The pre-streaming era really was the glory days

What do you miss the most about the pre-streaming era?
I'm not sure if there's really a word or phrase to describe what I miss, so I'll just describe it:
Back before streaming, when a show was popular, EVERYONE watched it, because they could watch it for free if they had a TV and an antenna. Everyone watched shows like Friends and The Office. When you went to school or work, you and your friends would talk about last night's episode and speculate about what might happen next week. When a season ended, you knew that, if it was renewed, it would be back on in September. If you're hearing a bunch of hubbub about a show, you just had to turn on your TV at its time slot, and you'd be able to see what all the fuss was about. Even if it was in the middle of a season, the individual episodes usually had self-contained plots, so you wouldn't be too confused as to what was going on. And if you liked it, you could watch it every week from September to May.
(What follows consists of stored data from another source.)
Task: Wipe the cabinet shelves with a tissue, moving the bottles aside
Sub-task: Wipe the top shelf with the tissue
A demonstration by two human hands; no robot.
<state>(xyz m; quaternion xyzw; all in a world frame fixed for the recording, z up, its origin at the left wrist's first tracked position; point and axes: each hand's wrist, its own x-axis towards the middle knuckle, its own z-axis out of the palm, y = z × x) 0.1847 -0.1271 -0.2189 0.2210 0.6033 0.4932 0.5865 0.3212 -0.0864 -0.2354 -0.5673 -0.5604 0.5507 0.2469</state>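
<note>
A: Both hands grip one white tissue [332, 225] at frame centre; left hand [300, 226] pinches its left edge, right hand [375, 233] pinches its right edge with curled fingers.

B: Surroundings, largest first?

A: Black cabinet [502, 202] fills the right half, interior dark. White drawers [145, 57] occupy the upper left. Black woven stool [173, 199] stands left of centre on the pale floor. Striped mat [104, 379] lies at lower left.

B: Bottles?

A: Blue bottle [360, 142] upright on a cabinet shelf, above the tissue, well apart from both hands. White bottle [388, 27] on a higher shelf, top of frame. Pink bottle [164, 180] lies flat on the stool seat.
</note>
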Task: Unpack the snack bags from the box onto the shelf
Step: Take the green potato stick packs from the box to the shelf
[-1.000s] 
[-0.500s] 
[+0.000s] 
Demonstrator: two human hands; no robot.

You don't have any of that in the streaming era. There aren't any shows that everyone and their mother is watching because every show is locked behind a $20/month streaming service, and everyone subscribes to different services. You can't speculate what's going to happen on the next episode with your friends because seasons (or more commonly, half-seasons) are just released all at once. When a season (or half-season) ends, you probably won't be seeing more of that show for at least another year or two. If you're hearing a bunch of hubbub about a show, you'd better hope it's on a streaming service you have or it's another $20 a month out of your pocket to see what it's all about. And you can't just turn on a random episode to see what an average episode is like because shows now aren't shows, they're movies that are broken into 45-minute-long chunks that they have the gall to call "episodes." You have to sit through a few episodes of exposition just to get to the plot.
In conclusion, frick the streaming era.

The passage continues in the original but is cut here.